- _Requirement_:
Starting at the line that contains "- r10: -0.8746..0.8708" and stopping at the line that contains "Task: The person", restate each line of the records below exactly. Omit the pictures.

- _Data to examine_:
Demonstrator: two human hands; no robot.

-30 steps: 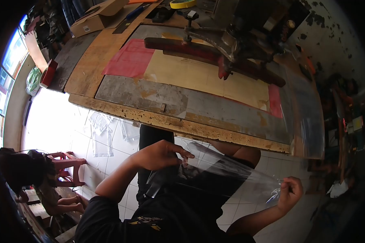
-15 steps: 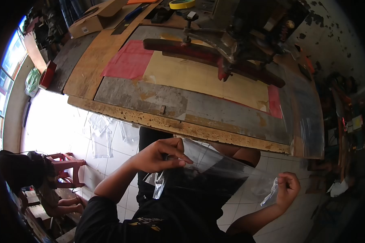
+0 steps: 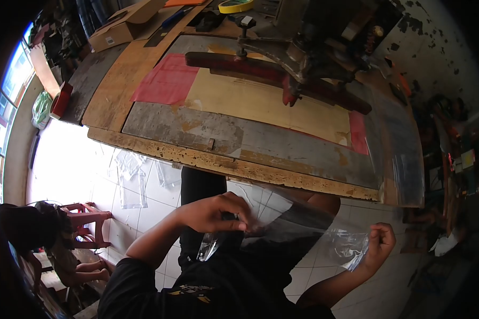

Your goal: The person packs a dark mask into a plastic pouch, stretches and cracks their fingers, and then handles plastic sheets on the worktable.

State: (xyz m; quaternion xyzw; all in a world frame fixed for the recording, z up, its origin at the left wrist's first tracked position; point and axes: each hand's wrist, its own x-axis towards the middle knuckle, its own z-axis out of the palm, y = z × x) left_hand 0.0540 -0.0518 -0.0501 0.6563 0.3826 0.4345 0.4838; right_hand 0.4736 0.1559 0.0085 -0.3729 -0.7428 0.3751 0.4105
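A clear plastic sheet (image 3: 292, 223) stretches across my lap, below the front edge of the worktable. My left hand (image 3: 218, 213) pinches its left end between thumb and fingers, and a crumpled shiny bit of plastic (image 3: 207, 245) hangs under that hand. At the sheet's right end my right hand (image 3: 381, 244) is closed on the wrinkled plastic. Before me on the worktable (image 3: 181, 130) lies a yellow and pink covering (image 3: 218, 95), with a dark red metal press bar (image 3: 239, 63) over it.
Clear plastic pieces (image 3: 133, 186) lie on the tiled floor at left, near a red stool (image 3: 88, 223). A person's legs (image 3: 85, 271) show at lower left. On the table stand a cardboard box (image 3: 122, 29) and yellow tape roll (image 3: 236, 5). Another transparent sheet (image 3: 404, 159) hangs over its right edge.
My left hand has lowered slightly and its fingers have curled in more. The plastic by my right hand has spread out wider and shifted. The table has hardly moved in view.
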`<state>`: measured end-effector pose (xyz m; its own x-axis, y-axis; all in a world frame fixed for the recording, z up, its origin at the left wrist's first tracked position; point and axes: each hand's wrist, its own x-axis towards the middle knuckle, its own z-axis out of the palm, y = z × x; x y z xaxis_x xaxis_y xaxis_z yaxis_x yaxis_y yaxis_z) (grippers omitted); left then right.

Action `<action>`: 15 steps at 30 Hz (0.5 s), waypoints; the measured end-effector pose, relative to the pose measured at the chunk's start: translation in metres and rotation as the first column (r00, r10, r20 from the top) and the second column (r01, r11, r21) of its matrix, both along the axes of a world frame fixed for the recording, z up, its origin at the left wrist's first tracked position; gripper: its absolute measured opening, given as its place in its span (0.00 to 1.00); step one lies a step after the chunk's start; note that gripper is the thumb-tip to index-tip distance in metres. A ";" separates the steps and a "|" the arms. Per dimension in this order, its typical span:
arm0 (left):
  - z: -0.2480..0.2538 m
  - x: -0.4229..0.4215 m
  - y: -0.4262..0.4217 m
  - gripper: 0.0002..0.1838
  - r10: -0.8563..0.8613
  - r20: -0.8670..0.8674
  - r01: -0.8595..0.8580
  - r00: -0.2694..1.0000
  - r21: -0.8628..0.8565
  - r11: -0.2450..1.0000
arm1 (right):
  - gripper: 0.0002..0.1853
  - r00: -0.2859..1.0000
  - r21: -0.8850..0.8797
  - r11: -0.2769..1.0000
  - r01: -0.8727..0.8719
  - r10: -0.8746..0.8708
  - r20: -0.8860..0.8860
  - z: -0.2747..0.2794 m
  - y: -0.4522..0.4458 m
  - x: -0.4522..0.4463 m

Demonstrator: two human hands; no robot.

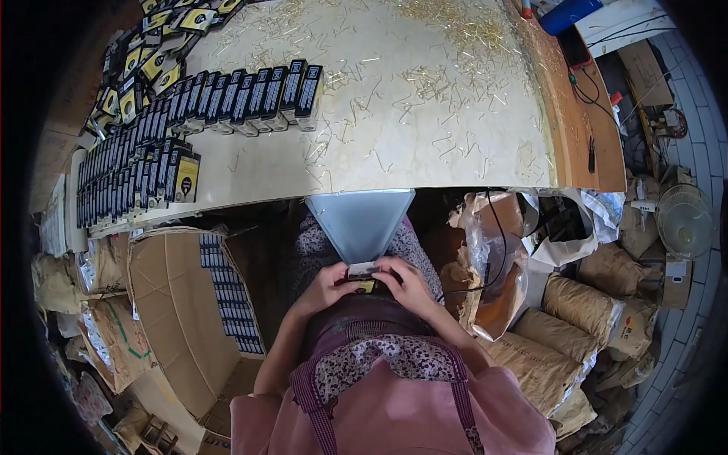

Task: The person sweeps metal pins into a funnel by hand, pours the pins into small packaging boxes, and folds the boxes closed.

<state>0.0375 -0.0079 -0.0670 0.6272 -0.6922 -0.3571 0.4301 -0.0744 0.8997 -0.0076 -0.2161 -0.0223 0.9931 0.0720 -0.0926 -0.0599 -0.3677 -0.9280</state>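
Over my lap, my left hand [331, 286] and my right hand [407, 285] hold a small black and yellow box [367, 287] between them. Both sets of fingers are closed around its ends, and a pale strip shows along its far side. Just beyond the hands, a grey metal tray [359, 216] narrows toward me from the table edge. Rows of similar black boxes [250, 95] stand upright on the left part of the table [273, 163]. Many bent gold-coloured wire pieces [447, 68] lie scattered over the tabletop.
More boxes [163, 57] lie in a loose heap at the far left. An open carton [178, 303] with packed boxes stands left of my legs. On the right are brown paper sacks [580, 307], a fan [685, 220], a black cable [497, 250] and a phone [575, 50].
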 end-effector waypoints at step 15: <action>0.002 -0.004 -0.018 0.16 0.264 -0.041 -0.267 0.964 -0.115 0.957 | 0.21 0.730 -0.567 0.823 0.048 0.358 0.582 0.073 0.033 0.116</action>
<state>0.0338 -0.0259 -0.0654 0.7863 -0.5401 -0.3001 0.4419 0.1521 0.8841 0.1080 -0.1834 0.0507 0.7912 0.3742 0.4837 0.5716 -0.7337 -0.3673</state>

- _Result for this task_:
  - r10: -0.8746..0.8708
  - r20: -0.8860..0.8860
  - z: -0.2747..0.2794 m
  - y: -0.4522..0.4458 m
  - x: -0.4522..0.4463 m

Demonstrator: two human hands; no robot.


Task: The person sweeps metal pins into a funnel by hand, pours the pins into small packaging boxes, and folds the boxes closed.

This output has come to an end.